Only one portion of the data is to be written out: from the line bearing "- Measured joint" through the line bearing "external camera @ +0". Write it exactly as it appears.

= Exercise data =
=== Section Start ===

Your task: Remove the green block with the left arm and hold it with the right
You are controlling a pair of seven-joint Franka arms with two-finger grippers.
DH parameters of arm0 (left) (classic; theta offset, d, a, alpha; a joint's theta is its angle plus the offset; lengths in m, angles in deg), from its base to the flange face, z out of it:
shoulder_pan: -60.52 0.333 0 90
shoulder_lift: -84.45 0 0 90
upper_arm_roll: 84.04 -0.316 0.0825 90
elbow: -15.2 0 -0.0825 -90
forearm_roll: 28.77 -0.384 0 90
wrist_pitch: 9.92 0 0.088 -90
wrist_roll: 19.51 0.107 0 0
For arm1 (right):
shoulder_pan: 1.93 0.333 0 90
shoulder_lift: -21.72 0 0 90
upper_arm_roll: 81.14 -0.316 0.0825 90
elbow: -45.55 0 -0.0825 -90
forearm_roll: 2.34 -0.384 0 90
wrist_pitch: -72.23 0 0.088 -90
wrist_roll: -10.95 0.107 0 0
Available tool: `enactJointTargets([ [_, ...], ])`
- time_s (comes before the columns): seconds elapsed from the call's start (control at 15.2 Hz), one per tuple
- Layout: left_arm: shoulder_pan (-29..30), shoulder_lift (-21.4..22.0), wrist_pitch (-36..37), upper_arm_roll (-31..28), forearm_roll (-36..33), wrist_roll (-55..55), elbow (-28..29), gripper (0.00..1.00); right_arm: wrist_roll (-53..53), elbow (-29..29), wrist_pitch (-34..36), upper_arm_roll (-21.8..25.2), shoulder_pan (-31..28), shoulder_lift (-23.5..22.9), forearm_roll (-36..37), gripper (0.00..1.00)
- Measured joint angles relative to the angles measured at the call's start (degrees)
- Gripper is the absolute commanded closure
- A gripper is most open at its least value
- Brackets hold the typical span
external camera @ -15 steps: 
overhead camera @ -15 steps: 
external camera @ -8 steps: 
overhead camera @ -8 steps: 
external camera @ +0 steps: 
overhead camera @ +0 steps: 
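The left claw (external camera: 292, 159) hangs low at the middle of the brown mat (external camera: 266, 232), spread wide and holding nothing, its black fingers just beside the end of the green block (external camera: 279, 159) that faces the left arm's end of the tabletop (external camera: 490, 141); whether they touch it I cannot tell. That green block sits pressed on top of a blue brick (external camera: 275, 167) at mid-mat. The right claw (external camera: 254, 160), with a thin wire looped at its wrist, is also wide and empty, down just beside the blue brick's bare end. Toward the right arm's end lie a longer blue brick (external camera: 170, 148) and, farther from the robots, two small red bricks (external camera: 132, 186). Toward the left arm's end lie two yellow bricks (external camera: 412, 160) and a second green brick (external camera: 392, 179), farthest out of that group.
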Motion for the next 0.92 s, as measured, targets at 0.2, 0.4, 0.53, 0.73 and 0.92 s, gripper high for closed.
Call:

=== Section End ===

= Expected answer =
- Measured joint angles relative to the angles measured at the call's start (degrees)
- Gripper is the absolute commanded closure
- A gripper is most open at its least value
- Brackets hold the typical span
external camera @ -15 steps: 
overhead camera @ -15 steps: 
external camera @ -8 steps: 
overhead camera @ -8 steps: 
external camera @ +0 steps: 

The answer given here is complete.